Prosodic Morphology の研究において,各言語の韻律上の単位の問題が取り上げられている.日本語においては語形成の観点から韻律上の単位がこれまで取り上げられて来た(Poser, 1984; Tateishi, 1989; Poser, 1990; Mester, 1990; Ito, 1990; Kurisu, 1995; 栗栖・大竹, 1995).これらの研究は日本語における韻律上の単位としての bimoraic foot の重要性を論じているが,Kurisu (1995) や栗栖・大竹 (1995) を除いては実証的観点からの考察は行われていない.それに対し,英語においては語形成に依らない非派生語に対する韻律上の単位は研究されてきた (Golston, 1991) が,語形成における韻律上の単位に関しては研究されていない.

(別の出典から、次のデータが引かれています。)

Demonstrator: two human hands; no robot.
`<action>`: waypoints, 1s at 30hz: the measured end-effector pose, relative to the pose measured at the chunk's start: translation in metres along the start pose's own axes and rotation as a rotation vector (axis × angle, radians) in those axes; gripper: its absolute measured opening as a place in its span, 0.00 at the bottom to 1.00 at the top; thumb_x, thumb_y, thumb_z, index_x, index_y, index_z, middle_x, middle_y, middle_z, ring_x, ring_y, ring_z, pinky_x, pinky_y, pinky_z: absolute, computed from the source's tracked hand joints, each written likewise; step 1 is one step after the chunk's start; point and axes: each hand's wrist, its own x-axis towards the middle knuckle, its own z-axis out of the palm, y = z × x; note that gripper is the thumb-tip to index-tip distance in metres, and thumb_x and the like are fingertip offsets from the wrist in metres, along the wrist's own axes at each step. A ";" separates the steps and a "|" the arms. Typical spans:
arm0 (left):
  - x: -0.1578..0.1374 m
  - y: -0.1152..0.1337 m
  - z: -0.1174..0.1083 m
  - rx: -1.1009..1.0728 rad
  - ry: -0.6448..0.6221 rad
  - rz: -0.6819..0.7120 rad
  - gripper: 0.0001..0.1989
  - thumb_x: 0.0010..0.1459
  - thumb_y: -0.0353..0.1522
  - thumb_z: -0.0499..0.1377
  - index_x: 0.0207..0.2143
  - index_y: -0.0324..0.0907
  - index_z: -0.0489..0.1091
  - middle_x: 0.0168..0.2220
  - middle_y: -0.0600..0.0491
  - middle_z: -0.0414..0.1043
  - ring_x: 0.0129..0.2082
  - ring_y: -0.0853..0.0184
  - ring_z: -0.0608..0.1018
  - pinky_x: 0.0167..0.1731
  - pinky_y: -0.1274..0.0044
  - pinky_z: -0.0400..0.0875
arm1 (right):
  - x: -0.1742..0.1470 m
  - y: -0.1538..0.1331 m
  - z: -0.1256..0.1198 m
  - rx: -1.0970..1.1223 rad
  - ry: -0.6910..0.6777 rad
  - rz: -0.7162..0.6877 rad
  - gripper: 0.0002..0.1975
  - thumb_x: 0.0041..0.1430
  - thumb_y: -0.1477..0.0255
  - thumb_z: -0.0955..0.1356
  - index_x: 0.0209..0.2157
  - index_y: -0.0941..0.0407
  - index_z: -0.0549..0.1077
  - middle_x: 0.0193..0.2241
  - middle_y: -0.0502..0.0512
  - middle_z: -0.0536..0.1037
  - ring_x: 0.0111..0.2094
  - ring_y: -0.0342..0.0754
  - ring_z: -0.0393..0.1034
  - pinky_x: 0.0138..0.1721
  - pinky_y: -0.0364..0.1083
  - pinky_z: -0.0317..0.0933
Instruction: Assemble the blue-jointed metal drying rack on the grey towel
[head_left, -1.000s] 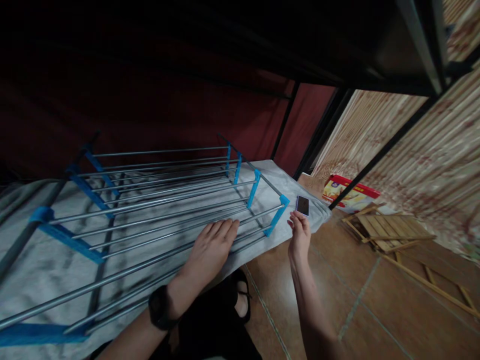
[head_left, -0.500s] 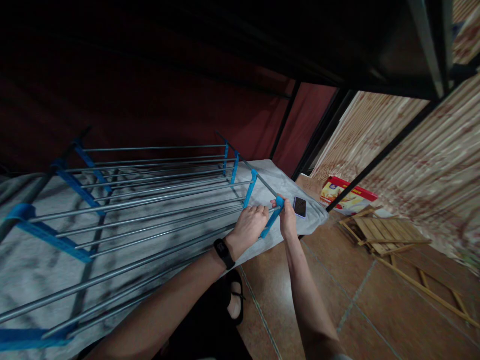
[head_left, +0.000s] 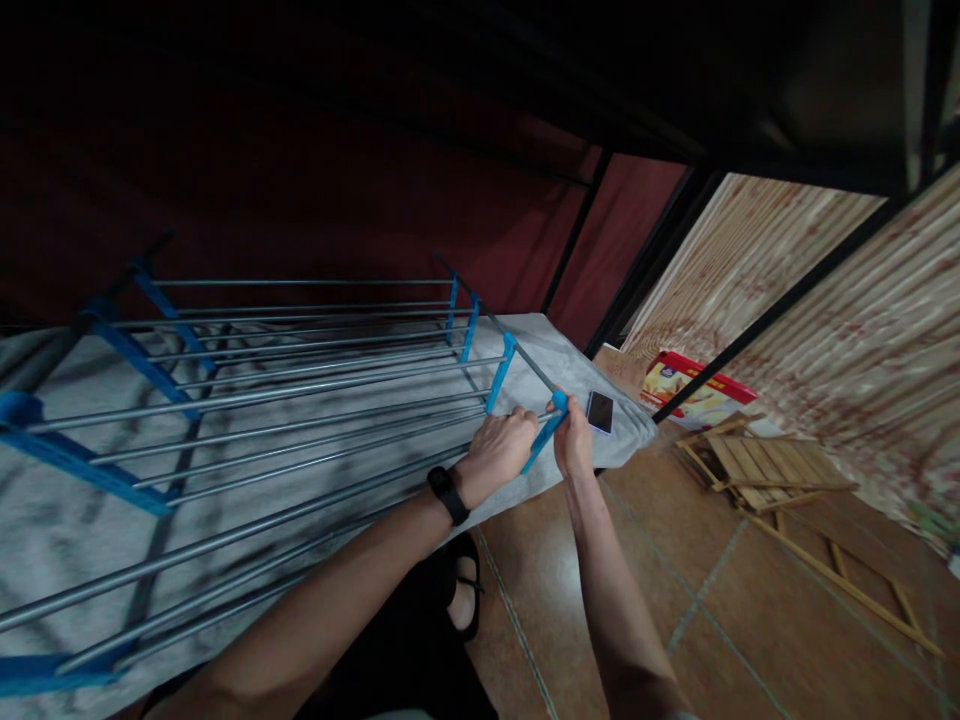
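Observation:
A rack of grey metal tubes [head_left: 322,508] joined by blue plastic brackets [head_left: 142,370] lies across a grey cloth [head_left: 547,338]. My left hand [head_left: 501,443], with a black band on its wrist, is closed around the right end of a tube. Beside it, my right hand [head_left: 574,440] grips the blue plastic bracket [head_left: 544,440] at the rack's near right corner, thumb and fingers near its top. The tube's end meets this bracket between my hands; whether it is fully inside cannot be seen.
A phone [head_left: 600,411] lies on the cloth right of my hands. A dark overhead structure [head_left: 675,80] spans the top, with a black post [head_left: 780,290] at right. On the tiled floor are a red and yellow box [head_left: 694,390] and a folded wooden item [head_left: 787,465].
Both hands keep their grips, with only slight shifts. The rack's left end sits a little further left and higher in view, and the camera has turned slightly.

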 end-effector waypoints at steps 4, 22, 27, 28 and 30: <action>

本研究は同一の言語材料と実験手順を用い,日本語話者と英語話者に対してそれぞれ四つの blending task を行うことによって,日本語と英語における韻律上の単位を実証的に検証することを目的とする.実験Iでは CVNCVCVCV+CVCVCVCVCV,実験IIでは CVCVCVCVCV+CVNCVCVCV,実験IIIでは CVCVCVCVCV+CVCViVjCVCV,実験IVでは CVCVCVCVCV+CVCVNCVCV の組み合わせの(疑似)地名を刺激語とした.被験者には前半と後半の(疑似)地名の前の方の一部分ずつを組み合わせ,一つの新地名を作るように指示を与えた.その結果,日本語話者は実験Iから実験IVの全ての場合において語頭の二モーラを取り出す傾向があり,統計的に有意に多いことが明らかになった.それに対し,英語話者は語頭の二音節を取り出す傾向が強く,統計的に有意に多いことが明らかになった.

以上の日本語話者と英語話者を被験者とした実験結果から,前者においてのみ bimoraic foot が語形成の際の韻律上の単位である可能性が高いと考えられる.従って,語形成の際の韻律上の単位としての bimoraic foot が日本語固有の単位である可能性があると言える.